As Felgenhauer observes, Putin "hasn't been to Chechnya much, and he had never been to Grozny. He was apparently unaware that the Russian military leveled the city during the siege of 1999-2000 and that the capital is still in ruins." The Russian president "seems to have been misled and misinformed about the situation in Chechnya by the state-controlled media, falsified intelligence reports and Kadyrov himself."
Kadyrov's 5,000-strong army, made up of veterans of the separatist movement, is now demanding control of Chechnya and wants to install Ramzan Kadyrov, the late leader's son, as the new president. If the army gets its wish, Felgenhauer says, we will then "know for certain who is in charge in the republic."
A contribution by Pascal Boniface of the Institute of International and Strategic Relations (l'Institut de Relations Internationales et Strategiques, or IRIS) says the military difficulties faced by the United States in Iraq are obvious.
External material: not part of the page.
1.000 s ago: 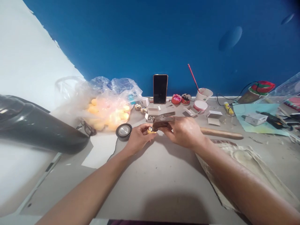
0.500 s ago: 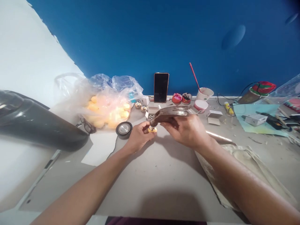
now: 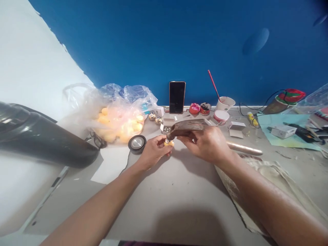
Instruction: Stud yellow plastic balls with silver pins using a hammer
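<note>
My left hand (image 3: 155, 152) pinches a small yellow ball (image 3: 168, 144) with shiny metallic studs on its upper side. In my right hand (image 3: 211, 145) is a hammer (image 3: 188, 125), gripped close to its metal head, while its handle (image 3: 244, 148) sticks out to the right behind the wrist. The hammer's striking end rests on or just above the top of the ball; contact is hard to tell. Just beyond the ball sits a small open box (image 3: 167, 130) of shiny metal bits. Two studded balls (image 3: 155, 118) lie behind it.
A clear bag of yellow balls (image 3: 120, 119) and a black round lid (image 3: 137, 144) are on the left, beside a large dark cylinder (image 3: 46, 136). A phone (image 3: 177, 97) leans on the blue wall. A paint cup (image 3: 225, 103) and folded cloth (image 3: 271, 181) lie right.
The camera view has shifted slightly, so everything sits a little lower and further right. The ball shows a bit more of its yellow side. Both hands keep their grips.
</note>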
But compared with the degradation in the popularity and prestige of the United States, the military troubles are minor.
U.S. forces were, for a short time, looked upon as liberators, then quickly recast in the role of occupier. For a long time now, the U.S. Army has been viewed as the source of Iraqi repression, and it is hard to imagine how its presence might once again be broadly accepted by Iraqis.
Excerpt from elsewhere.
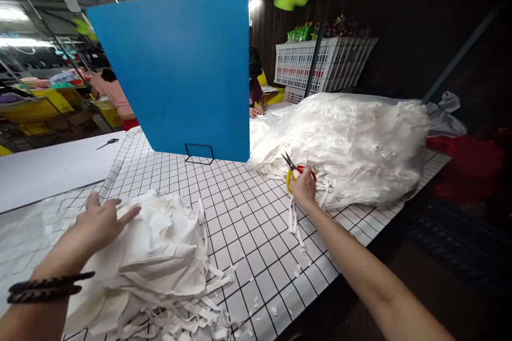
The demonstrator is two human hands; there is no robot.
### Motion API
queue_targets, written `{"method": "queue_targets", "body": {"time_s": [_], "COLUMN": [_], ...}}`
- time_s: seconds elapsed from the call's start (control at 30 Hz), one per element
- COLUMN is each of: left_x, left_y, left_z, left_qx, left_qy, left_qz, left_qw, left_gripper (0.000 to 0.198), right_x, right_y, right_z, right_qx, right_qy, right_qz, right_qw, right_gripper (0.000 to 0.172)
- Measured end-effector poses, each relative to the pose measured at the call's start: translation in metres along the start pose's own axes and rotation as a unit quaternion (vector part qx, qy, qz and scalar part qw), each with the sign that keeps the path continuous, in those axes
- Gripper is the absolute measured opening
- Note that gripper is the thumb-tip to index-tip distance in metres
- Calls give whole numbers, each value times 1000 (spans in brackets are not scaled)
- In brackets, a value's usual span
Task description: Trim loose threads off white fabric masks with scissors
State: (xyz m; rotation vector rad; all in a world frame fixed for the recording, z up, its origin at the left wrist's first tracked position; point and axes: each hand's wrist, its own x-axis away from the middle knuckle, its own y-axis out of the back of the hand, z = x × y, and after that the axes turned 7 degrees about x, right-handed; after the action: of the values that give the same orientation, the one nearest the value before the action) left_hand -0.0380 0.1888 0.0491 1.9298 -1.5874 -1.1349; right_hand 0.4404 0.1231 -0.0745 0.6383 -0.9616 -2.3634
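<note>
My left hand [102, 221] is open, fingers spread, at the far left edge of a heap of white cloth pieces [160, 245]; whether it touches the cloth is hard to tell. Narrow white straps [200, 317] with small buckles stick out from the heap's near side. In my right hand [304, 187] is a pair of scissors [294, 169] with one yellow and one red handle loop, blades pointing up and left. That hand is in front of a large clear plastic bag [352, 144] stuffed with white cloth. Loose straps [296, 226] lie on the table just below it.
A tall blue board [180, 74] stands on a wire stand across the grid-patterned table [240, 208]. Dark scissors [108, 143] lie on a white surface at left. Small white scraps dot the near edge. Co-workers [256, 97] sit beyond; crates [320, 64] are stacked behind.
</note>
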Motion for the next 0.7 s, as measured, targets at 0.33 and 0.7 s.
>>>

Those nations that opposed the war -- those that feared the ouster of Saddam Hussein would create as many as or more problems than it solved -- are seeing their predictions borne out day after day. Washington violated international law, citing the fight against the proliferation of weapons of mass destruction, the stability of the Middle East, and the promotion of liberal values and morals.
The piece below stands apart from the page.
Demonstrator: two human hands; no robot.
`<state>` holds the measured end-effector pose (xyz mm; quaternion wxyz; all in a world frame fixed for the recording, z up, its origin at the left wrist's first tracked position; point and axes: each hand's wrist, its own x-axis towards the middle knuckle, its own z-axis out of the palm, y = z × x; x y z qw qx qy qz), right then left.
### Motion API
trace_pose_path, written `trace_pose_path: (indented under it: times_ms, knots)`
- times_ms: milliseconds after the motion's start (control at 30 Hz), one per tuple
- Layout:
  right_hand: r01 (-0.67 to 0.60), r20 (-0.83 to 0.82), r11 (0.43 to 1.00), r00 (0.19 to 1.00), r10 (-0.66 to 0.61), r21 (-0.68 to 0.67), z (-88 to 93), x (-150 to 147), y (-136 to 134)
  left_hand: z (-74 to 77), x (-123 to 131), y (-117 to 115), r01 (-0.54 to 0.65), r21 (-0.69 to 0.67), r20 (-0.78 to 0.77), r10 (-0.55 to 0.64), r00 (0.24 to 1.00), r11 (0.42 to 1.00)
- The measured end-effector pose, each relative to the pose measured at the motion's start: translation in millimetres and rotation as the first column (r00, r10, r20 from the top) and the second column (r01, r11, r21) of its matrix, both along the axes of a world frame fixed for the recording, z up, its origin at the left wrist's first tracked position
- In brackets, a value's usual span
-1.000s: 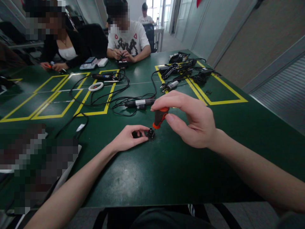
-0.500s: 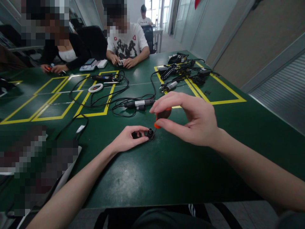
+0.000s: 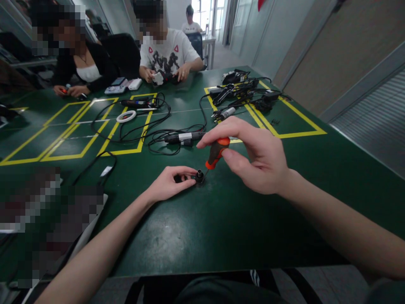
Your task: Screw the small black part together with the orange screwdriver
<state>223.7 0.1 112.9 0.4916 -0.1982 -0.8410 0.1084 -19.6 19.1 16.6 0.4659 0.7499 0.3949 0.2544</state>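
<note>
My left hand point(image 3: 172, 182) rests low over the green table point(image 3: 240, 228), its thumb and fingers closed on a small black round part point(image 3: 199, 177) with a metal stub on top. A short screwdriver point(image 3: 218, 152) with a dark and orange handle is tilted between the thumb and fingers of my right hand point(image 3: 253, 154). Its thin shaft runs down to the near right side of the black part; whether the tip touches a screw is too small to tell.
Beyond my hands lies a dark handheld tool point(image 3: 183, 138) with its cord point(image 3: 148, 145). Tangled black cables and adapters point(image 3: 243, 90) lie farther back inside yellow tape. A white ring point(image 3: 126, 116) is at left. Two people sit across the table, one holding a white and dark object point(image 3: 161, 79).
My right thumb has shifted back along the screwdriver, so more of its handle shows. My left hand and the black part stay put. The person opposite has spread their hands around their object.
</note>
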Motion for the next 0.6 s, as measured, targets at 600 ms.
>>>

But the "experts" who maintained that Iraq was awash in dangerous weapons, the "noble souls" who preached war in the name of virtue, are today much more discreet. One could say that, at the very least, the limits of U.S. credibility have been reached, says Boniface. And "moral bankruptcy" lies not far off.
But even those nations that opposed the war must take a hand in bringing stability to Iraq, although under UN command and at the request of a legitimate Iraqi government. But these two conditions are now incompatible with the U.S. military presence in Iraq, says Boniface, for all foreign elements associated with the United States will be automatically susceptible to the hatred aroused by Washington.